Keamanan Dikurangi: LLB diteruskan untuk memercayai tanda tangan “global” yang dibundel dengan sistem operasi. Ini memungkinkan sistem untuk menjalankan versi macOS yang lebih lama. Karena versi macOS yang lebih lama memiliki kerentanan yang belum diperbaiki, mode keamanan ini disebut Dikurangi. Ini juga level kebijakan yang diperlukan untuk mendukung ekstensi kernel boot (kext).
Keamanan Permisif: Sistem berperilaku seperti Keamanan Dikurangi, yang menggunakan verifikasi tanda tangan global untuk iBoot dan lebih tinggi, tapi juga memberi tahu bahwa iBoot harus menerima beberapa objek boot yang ditandatangani oleh Secure Enclave dengan kunci yang sama dengan yang digunakan untuk menandatangani LocalPolicy. Level kebijakan ini mendukung pengguna yang membuat, menandatangani, dan melakukan boot kernel XNU khususnya sendiri.
Jika LocalPolicy menandakan ke LLB bahwa sistem operasi yang dipilih dijalankan di Keamanan Penuh, LLB akan mengevaluasi tanda tangan yang disesuaikan untuk iBoot. Jika Keamanan Dikurangi atau Keamanan Permisif dijalankan, iBoot mengevaluasi tanda tangan global. Kesalahan verifikasi tanda tangan apa pun menyebabkan sistem di-boot ke recoveryOS untuk memberikan pilihan perbaikan.

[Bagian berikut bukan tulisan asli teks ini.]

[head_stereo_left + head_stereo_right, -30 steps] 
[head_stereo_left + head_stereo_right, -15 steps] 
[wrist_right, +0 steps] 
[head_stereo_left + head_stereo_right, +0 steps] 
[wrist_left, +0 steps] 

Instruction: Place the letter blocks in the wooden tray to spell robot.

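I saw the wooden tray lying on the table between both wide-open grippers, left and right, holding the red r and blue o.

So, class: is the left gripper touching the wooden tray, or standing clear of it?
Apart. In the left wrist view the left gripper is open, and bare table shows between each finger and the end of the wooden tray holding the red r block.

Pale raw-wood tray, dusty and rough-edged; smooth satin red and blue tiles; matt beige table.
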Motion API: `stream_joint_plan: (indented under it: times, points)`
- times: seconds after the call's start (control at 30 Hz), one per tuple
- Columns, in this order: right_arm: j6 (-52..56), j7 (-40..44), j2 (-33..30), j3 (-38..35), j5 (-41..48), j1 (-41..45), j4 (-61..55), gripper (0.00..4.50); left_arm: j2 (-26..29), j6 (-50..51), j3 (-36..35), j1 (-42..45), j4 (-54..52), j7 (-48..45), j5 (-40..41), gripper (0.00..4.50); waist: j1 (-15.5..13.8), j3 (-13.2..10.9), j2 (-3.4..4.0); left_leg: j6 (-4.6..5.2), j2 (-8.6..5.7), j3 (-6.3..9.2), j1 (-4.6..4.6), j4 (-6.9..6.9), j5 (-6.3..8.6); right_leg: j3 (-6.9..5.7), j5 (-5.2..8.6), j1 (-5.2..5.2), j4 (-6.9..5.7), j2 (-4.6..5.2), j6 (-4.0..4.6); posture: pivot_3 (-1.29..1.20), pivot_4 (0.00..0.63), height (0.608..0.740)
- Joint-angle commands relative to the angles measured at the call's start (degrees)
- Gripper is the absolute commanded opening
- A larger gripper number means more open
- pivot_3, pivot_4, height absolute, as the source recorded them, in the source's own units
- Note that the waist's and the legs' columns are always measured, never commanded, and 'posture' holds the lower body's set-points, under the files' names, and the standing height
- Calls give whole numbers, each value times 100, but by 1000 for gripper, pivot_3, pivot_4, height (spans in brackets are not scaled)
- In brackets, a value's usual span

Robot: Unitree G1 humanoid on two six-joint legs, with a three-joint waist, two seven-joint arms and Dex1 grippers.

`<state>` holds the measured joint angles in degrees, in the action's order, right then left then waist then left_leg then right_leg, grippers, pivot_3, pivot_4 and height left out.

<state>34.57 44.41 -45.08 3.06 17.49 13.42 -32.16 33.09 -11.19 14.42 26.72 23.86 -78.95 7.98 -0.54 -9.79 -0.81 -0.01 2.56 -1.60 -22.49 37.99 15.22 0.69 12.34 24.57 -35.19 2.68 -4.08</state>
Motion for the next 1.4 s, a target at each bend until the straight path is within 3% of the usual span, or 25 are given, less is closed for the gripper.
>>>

Setelah LLB meneruskan ke iBoot, iBoot memuat firmware yang dipasangkan dengan macOS seperti firmware untuk Neural Engine Aman, Prosesor Selalu Nyala, dan firmware lainnya. iBoot juga melihat informasi mengenai LocalPolicy yang diteruskan dari LLB. Jika LocalPolicy menandakan bahwa harus terdapat Kumpulan Kernel Pembantu (AuxKC), iBoot akan mencarinya di sistem file, memverifikasi bahwa AuxKC ditandatangani oleh Secure Enclave dengan kunci yang sama dengan LocalPolicy, dan memverifikasi bahwa hash-nya sesuai dengan hash yang disimpan di LocalPolicy. Jika AuxKC diverifikasi, iBoot meletakkannya ke memori dengan Kumpulan Kernel Boot sebelum mengunci bidang memori penuh yang mencakup Kumpulan Kernel Boot dan AuxKC dengan Perlindungan Integritas Koprosesor Sistem (SCIP). Jika kebijakan menandakan bahwa AuxKC harus ada tetapi tidak ditemukan, sistem melanjutkan boot ke macOS tanpa AuxKC. iBoot juga bertanggung jawab untuk memverifikasi hash root untuk volume sistem yang ditandatangani (SSV), untuk memeriksa bahwa sistem file yang akan dipasang kernel diverifikasi integritasnya secara penuh.